Meski begitu, kata Alfons, pemilik data tetap dirugikan. Kalau data yang bocor adalah kredensial, mungkin mitigasi seperti mengganti password atau mengaktifkan Two Factor Authentication (TFA) bisa dilakukan dan efektif menangkal efek negatif bagi pemilik data asalkan diumumkan segera dan pemilik kredensial menyadari hal ini.

“Sementara, jika yang bocor adalah data lain seperti data kependudukan, informasi rahasia pribadi atau log akses situs, maka pemilik data kependudukan dan log akses situs tersebut yang akan paling menderita,” terang Alfons dilansir dari Tempo.co.

Bukan tidak mungkin, data-data tersebut akan digunakan untuk hal-hal negatif. Seperti digunakan untuk merancang rekayasa sosial yang menyasar pemilik data. Penipu memalsukan diri sebagai customer service bank meminta kredensial transaksi untuk mencuri dana nasabah.

Atau, bisa dipakai membuat KTP palsu yang kemudian digunakan misalnya untuk pencalonan legislatif atau hal lainnya. Data juga bisa digunakan untuk mempermalukan pemilik data di dunia maya.

Itulah mengapa, anggota Komisi I DPR RI Fadly Zon meminta pemerintah segera melakukan evaluasi total terkait pertahanan siber di Indonesia.

"Masa kita diperlakukan seperti ini dan tidak ada resistensi memadai seperti tidak ada pertahanan. Ironisnya, netizen kita mayoritas mendukung (apa yang Bjorka lakukan). Ini something wrong," tuturnya, Senin (12/9).

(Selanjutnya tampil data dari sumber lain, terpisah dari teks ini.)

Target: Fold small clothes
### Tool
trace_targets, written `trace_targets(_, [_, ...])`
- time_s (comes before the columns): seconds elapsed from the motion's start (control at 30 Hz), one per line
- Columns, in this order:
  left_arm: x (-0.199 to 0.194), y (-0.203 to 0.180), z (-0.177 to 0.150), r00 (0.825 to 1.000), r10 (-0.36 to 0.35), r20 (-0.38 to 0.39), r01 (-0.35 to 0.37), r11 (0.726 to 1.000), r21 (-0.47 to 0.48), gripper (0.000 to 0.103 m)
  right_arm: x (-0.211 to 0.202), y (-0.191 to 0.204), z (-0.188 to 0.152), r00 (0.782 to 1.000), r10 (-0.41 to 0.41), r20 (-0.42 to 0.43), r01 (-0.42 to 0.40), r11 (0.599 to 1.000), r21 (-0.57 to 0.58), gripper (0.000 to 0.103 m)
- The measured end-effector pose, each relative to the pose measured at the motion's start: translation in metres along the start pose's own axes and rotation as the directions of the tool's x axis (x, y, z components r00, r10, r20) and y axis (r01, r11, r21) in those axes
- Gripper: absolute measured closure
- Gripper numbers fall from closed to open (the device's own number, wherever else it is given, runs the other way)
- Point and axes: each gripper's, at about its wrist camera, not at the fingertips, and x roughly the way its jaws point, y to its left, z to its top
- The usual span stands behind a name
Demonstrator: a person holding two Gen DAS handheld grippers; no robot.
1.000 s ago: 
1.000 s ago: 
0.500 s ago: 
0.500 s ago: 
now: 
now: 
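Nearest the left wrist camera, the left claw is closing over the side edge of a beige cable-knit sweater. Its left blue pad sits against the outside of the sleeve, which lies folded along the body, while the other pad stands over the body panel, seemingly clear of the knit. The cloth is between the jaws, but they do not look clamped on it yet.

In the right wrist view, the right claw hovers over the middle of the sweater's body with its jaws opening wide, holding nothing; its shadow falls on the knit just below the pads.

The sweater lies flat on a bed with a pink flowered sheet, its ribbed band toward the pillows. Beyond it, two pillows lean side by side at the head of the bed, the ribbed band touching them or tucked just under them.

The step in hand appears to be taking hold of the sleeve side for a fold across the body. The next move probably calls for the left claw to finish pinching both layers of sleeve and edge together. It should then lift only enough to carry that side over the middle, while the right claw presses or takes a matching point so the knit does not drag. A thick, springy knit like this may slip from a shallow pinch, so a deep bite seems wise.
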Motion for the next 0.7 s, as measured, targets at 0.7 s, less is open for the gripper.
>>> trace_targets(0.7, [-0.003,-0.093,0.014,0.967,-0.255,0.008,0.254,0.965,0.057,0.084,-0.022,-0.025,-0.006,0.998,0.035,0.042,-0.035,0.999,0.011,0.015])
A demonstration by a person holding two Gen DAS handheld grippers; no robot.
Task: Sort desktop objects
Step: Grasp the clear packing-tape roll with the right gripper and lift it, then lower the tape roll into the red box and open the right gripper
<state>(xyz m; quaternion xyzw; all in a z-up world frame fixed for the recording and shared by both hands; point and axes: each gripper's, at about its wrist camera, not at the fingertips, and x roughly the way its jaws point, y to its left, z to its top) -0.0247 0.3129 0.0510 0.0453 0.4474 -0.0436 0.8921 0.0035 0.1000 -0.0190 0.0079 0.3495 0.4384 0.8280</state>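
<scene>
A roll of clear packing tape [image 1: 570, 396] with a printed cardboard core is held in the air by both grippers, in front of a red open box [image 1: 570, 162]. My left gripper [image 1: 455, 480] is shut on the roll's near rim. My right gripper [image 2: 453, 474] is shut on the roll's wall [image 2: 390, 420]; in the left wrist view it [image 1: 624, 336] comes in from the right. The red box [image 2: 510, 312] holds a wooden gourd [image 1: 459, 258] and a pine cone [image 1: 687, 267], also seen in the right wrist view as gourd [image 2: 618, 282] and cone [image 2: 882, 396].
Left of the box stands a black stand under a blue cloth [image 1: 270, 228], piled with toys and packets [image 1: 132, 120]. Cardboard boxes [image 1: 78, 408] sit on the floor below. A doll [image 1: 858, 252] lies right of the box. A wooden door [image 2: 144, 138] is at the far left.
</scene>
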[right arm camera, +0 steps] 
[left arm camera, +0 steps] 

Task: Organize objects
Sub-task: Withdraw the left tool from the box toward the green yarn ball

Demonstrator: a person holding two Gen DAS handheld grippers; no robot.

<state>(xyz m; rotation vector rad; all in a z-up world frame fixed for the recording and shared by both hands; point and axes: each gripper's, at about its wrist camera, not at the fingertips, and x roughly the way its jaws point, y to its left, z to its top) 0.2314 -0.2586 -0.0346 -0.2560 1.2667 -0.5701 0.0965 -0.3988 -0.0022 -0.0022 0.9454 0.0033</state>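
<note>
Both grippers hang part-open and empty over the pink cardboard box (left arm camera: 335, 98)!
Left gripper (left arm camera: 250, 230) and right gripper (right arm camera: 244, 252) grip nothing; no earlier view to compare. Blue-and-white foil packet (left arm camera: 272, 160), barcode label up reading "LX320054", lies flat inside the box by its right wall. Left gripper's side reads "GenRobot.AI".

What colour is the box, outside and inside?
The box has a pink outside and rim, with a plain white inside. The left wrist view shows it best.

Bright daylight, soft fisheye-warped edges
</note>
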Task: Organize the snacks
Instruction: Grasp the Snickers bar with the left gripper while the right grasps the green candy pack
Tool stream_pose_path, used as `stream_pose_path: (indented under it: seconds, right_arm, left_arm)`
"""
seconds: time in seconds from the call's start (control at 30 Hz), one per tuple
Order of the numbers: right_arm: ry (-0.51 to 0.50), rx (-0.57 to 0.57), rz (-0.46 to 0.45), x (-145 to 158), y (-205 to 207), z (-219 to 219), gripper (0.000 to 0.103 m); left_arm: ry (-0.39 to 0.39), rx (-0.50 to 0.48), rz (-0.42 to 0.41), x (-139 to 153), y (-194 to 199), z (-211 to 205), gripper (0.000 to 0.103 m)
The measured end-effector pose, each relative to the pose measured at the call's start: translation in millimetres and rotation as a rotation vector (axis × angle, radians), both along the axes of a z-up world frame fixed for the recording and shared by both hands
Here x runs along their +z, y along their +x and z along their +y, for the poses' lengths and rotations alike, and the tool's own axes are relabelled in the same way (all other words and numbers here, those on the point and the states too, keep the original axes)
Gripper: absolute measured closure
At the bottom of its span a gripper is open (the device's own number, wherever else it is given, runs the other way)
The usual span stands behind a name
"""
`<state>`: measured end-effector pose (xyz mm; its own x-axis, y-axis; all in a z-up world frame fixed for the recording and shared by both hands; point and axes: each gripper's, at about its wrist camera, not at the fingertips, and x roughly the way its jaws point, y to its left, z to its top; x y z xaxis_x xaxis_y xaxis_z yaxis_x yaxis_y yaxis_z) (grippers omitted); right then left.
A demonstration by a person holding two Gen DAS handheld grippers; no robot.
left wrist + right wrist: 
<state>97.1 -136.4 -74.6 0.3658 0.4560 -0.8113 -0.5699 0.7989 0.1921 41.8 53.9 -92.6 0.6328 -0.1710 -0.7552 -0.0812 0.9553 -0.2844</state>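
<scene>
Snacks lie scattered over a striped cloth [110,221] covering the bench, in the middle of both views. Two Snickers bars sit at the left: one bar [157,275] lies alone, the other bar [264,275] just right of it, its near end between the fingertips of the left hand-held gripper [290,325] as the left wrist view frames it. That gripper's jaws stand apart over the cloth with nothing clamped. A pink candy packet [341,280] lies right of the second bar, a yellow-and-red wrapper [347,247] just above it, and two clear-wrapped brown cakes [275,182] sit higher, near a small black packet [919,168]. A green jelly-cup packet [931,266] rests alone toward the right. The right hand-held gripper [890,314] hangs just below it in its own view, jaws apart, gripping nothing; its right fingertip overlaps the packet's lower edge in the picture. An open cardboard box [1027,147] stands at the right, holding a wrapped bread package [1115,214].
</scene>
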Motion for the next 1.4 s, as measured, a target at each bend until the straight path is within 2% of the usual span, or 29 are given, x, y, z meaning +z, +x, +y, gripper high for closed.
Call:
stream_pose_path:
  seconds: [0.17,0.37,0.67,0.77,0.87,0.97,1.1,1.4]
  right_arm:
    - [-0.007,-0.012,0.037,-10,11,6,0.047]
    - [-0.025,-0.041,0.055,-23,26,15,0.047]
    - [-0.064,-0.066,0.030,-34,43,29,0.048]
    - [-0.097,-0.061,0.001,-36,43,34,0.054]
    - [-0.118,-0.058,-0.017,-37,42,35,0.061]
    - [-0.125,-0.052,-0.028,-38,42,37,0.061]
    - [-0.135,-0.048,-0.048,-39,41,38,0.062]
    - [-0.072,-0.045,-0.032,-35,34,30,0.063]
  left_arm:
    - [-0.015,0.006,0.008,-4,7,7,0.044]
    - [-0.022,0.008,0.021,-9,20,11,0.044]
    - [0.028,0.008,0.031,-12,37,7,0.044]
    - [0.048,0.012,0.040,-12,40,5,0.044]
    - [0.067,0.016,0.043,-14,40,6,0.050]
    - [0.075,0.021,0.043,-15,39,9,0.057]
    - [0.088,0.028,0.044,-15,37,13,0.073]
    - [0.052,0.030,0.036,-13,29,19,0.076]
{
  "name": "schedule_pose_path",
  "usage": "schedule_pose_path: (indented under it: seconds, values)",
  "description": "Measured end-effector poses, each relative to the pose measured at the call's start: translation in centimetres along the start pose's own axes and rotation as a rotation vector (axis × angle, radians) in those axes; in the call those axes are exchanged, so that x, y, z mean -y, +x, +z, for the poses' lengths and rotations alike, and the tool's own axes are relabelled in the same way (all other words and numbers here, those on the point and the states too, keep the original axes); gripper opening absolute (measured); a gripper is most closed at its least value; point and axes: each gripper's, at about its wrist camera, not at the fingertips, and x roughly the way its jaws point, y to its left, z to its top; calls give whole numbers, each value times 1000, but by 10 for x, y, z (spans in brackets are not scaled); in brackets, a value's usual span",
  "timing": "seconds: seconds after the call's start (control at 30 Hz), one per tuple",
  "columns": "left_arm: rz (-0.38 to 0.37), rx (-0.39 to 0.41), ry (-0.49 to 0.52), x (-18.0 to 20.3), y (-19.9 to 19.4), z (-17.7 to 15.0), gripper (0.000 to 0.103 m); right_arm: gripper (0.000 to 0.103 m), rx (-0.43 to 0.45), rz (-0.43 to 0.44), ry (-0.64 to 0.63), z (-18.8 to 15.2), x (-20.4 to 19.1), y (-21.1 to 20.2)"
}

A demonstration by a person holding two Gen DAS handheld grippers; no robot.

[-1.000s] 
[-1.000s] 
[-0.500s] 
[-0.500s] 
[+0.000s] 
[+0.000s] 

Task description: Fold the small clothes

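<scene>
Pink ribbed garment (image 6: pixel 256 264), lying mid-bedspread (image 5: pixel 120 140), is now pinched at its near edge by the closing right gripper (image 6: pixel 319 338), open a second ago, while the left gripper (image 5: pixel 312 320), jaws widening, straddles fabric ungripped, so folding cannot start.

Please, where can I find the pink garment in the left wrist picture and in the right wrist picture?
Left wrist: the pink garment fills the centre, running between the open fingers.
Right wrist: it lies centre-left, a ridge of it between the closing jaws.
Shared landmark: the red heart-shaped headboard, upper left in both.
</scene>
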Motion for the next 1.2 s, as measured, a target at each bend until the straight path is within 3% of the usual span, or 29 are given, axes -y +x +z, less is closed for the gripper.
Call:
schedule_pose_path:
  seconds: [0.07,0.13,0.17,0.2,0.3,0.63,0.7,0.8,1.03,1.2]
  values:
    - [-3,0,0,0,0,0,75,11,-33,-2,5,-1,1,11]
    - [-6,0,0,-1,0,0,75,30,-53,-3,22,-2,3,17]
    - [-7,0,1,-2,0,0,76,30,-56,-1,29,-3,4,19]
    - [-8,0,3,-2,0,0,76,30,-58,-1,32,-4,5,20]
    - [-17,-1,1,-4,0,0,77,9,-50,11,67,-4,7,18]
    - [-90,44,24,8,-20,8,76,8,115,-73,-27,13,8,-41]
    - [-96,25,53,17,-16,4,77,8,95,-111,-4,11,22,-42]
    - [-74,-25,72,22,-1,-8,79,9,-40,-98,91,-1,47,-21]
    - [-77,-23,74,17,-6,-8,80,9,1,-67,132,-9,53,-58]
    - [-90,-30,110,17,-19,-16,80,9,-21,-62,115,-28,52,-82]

Mahmud Ashari dalam tulisannya di situs Kementerian Keuangan menjelaskan sejumlah faktor yang bisa mengakibatkan kebocoran data, yakni:

1. Human error.

   “Fitrah manusia yang hobi mempraktekkan kebiasaan ekonomis diantaranya dengan mencari free software atau aplikasi bajakan ‘memaksa’ kita untuk secara suka rela memasukkan data pribadi berupa nomor telepon di situs atau aplikasi yang tidak terjamin keamanannya,” kata ucap Kepala Seksi Hukum dan Informasi KPKNL Kisaran ini. 

2. Serangan Malware (Malicious Software), program yang dirancang untuk merusak dengan menyusup ke sistem komputer. Penyusupan bisa masuk melalui email, download internet, atau program yang terinfeksi. Malware juga dapat menyebabkan kerusakan pada sistem komputer dan memungkinkan terjadinya pencurian informasi. 
3. Ketiga, social engineering yaitu penggunaan manipulasi psikologis untuk mengumpulkan data sensitif seperti nama lengkap, username, password, dan sebagainya melalui media elektronik dengan menyamar sebagai pihak yang dapat dipercaya.

Acer Indonesia dalam website resminya juga menambahkan satu faktor lain penyebab kebocoran data, yakni karena ulah oknum. “Sebagian besar kehilangan data tidak selalu terjadi melalui media elektronik. Namun, bisa juga disebabkan oleh seorang karyawan yang berniat buruk.”